- Task directions:
Word for word, and without a single picture, repeat the entries.
BEGIN
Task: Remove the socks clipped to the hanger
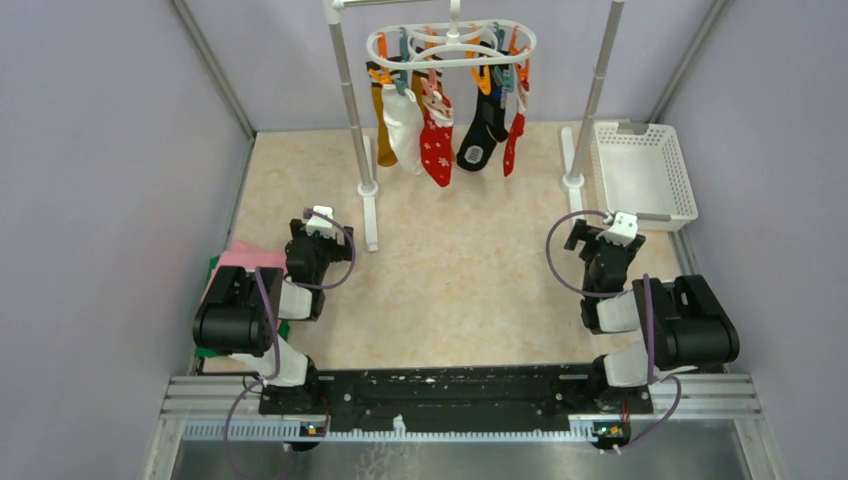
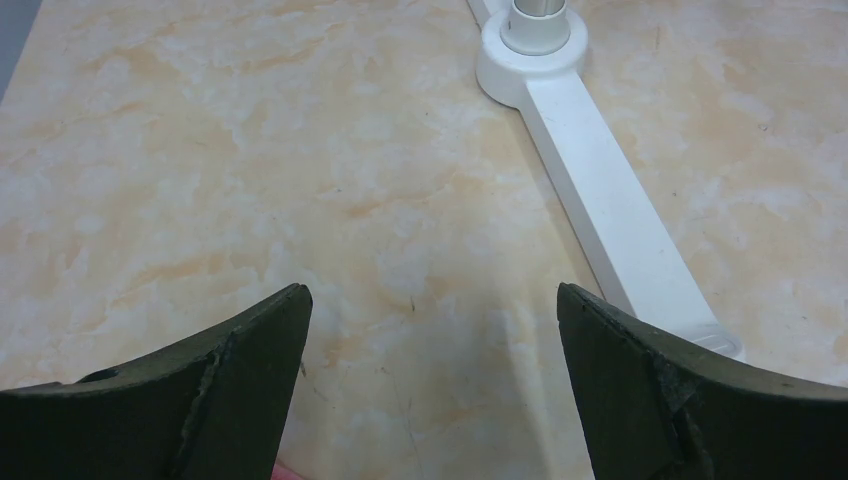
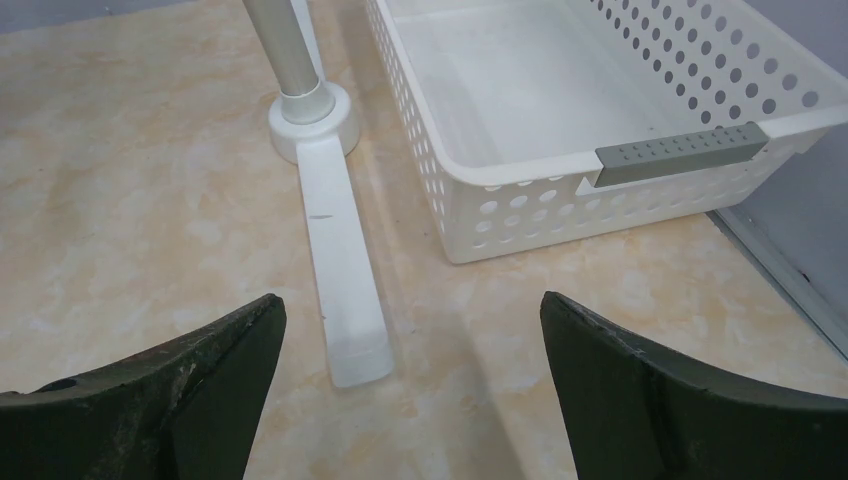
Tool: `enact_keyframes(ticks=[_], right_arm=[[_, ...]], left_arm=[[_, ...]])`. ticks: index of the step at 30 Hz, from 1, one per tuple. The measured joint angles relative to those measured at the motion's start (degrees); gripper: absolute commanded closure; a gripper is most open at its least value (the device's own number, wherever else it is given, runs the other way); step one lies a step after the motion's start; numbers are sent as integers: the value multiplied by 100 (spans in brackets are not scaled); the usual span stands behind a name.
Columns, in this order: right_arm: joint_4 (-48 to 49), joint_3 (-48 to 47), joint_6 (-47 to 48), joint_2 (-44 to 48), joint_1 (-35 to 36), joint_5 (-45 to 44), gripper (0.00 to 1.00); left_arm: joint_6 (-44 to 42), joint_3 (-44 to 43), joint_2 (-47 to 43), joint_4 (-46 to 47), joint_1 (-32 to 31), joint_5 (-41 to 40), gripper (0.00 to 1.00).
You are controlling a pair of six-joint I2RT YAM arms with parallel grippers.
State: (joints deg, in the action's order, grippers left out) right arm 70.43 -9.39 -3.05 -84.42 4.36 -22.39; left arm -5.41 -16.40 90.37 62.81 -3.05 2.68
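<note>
The white oval hanger (image 1: 452, 42) with orange and teal clips hangs from the rack's top bar at the back. Several socks dangle from it: mustard-orange (image 1: 384, 135), white (image 1: 405, 130), red with snowflakes (image 1: 437, 145), black with white markings (image 1: 483, 135), plain red (image 1: 514, 140). My left gripper (image 1: 318, 222) sits low at the near left, open, with only bare table between its fingers (image 2: 250, 350). At the near right my right gripper (image 1: 600, 228) stands open too, nothing between its fingers (image 3: 225, 350). Both are well short of the socks.
The white rack has two upright poles (image 1: 355, 110) (image 1: 597, 95) on long feet (image 2: 610, 200) (image 3: 340, 270). A white mesh basket (image 1: 645, 172) (image 3: 610, 170) stands at the right. A pink and green folded cloth (image 1: 232, 262) lies by the left arm.
</note>
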Motion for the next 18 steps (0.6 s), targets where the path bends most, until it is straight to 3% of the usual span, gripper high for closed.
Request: enact_keyframes(ticks=[18], right_arm=[[-37, 0, -2, 20, 2, -28, 1]], left_arm=[[0, 0, 0, 7, 2, 0, 1]])
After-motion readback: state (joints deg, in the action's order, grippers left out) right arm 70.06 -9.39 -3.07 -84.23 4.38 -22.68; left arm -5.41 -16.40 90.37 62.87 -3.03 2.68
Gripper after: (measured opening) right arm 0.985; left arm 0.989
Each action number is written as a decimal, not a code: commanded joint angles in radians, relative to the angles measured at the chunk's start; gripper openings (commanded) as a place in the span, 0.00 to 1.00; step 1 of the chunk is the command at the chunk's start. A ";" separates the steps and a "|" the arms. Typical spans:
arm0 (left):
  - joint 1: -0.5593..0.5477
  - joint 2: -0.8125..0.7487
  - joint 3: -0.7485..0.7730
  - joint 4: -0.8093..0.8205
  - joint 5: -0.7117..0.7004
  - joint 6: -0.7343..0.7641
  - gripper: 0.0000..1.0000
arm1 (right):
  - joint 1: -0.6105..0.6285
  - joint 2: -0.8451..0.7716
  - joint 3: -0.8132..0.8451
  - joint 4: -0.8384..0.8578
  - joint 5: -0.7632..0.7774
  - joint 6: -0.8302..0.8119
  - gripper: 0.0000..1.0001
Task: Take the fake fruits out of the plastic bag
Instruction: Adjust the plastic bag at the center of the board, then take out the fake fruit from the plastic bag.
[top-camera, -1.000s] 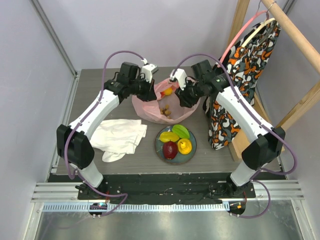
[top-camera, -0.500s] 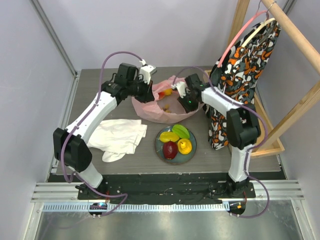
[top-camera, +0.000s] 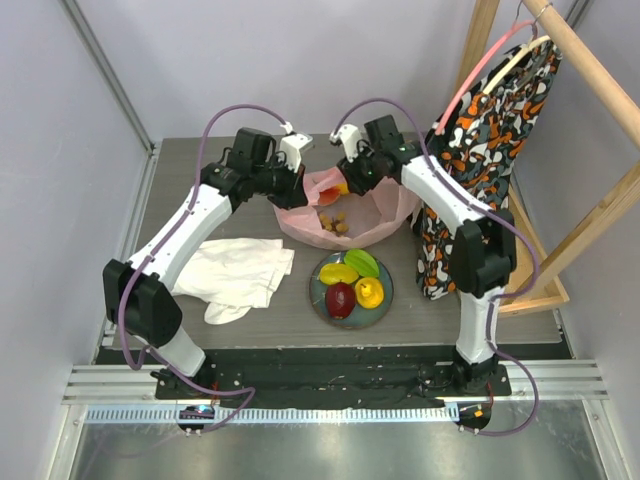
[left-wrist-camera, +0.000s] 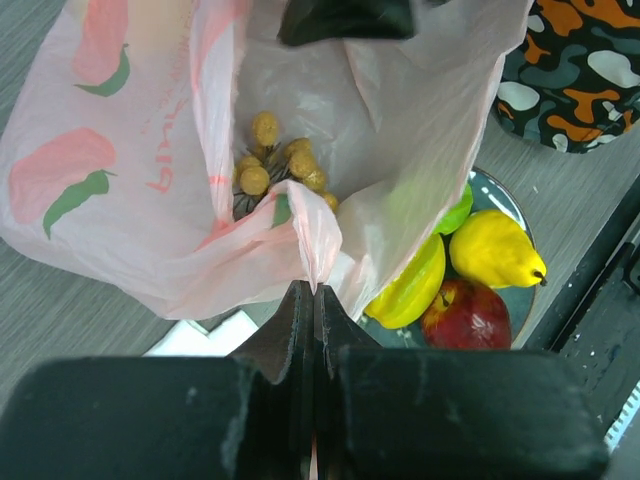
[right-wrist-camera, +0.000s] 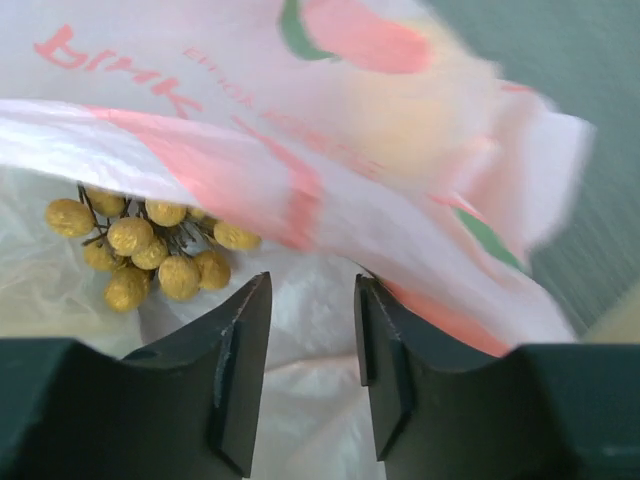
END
- Result of the exercise:
Task: Remove the socks clipped to the hanger
Tool: `enact_keyframes(ticks=[_], right_arm=[[_, ...]], left_arm=[[_, ...]])`. ticks: index of the step at 30 Hz, from 1, one per tuple. The measured joint angles relative to those measured at the motion's start (degrees); gripper: absolute commanded closure; a gripper is most open at its least value (the device's own number, wherever else it is given, runs the other way); step one lies a step after the motion's start; numbers are sent as integers: the value multiplied by 100 (spans in brackets are not scaled); the usual span stands behind a name.
Columns, in this order: right_arm: joint_4 (-48 to 49), joint_3 (-48 to 47), joint_6 (-47 to 48), joint_2 (-44 to 48), joint_1 (-35 to 36), joint_5 (-45 to 44), gripper (0.00 to 1.00); left_arm: joint_6 (-44 to 42), joint_3 (-44 to 43), joint_2 (-47 to 43), joint_4 (-46 to 47), joint_1 (-32 to 31), joint_5 (-41 to 40), gripper (0.00 to 1.00).
You are controlling a pair of six-joint I2RT YAM arms with parallel grippers.
State: (joints deg, in the action's order, grippers left out) right arm 70.43 -9.39 -3.05 -84.42 4.36 -22.39; left arm -5.41 -16.40 90.37 62.81 -3.05 2.68
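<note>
The white oval hanger (image 1: 452, 42) with orange and teal clips hangs from the rack's top bar at the back. Several socks dangle from it: mustard-orange (image 1: 384, 135), white (image 1: 405, 130), red with snowflakes (image 1: 437, 145), black with white markings (image 1: 483, 135), plain red (image 1: 514, 140). My left gripper (image 1: 318, 222) sits low at the near left, open, with only bare table between its fingers (image 2: 250, 350). At the near right my right gripper (image 1: 600, 228) stands open too, nothing between its fingers (image 3: 225, 350). Both are well short of the socks.
The white rack has two upright poles (image 1: 355, 110) (image 1: 597, 95) on long feet (image 2: 610, 200) (image 3: 340, 270). A white mesh basket (image 1: 645, 172) (image 3: 610, 170) stands at the right. A pink and green folded cloth (image 1: 232, 262) lies by the left arm.
</note>
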Motion for the next 18 steps (0.6 s), targets where the path bends most, until it is straight to 3% of the usual span, gripper high for closed.
Request: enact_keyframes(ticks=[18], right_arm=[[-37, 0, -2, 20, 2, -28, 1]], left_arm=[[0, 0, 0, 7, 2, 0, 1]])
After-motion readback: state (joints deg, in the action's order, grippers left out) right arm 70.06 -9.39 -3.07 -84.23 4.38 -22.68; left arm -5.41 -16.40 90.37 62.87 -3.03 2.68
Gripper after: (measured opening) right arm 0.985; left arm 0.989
Each action number is written as a decimal, not a code: commanded joint angles in radians, relative to the angles measured at the chunk's start; gripper openings (commanded) as a place in the span, 0.00 to 1.00; step 1 of the chunk is the command at the chunk's start. A ";" separates the steps and a "|" the arms. Typical spans:
arm0 (left):
  - joint 1: -0.5593..0.5477
  - joint 2: -0.8125..0.7487
  - joint 3: -0.7485..0.7730
  - joint 4: -0.8093..0.8205
  - joint 5: -0.7117..0.7004
  - joint 6: -0.7343..0.7641
  - gripper: 0.0000..1.0000
arm1 (right):
  - joint 1: -0.6105..0.6285
  - joint 2: -0.8451..0.7716
  - joint 3: -0.8132..0.8451
  - joint 4: -0.8384..0.8578
  - joint 5: -0.7632..0.7774
  - joint 6: -0.8302..0.8119
  - gripper: 0.0000..1.0001
Task: Take the fake fruits out of the plastic bag
Instruction: Adjust the plastic bag at the center of the board, then take out the fake fruit from the plastic bag.
[top-camera, -1.000s] 
[top-camera, -0.500s] 
[top-camera, +0.000s] 
[left-wrist-camera, +0.000s] 
[right-wrist-camera, +0.000s] 

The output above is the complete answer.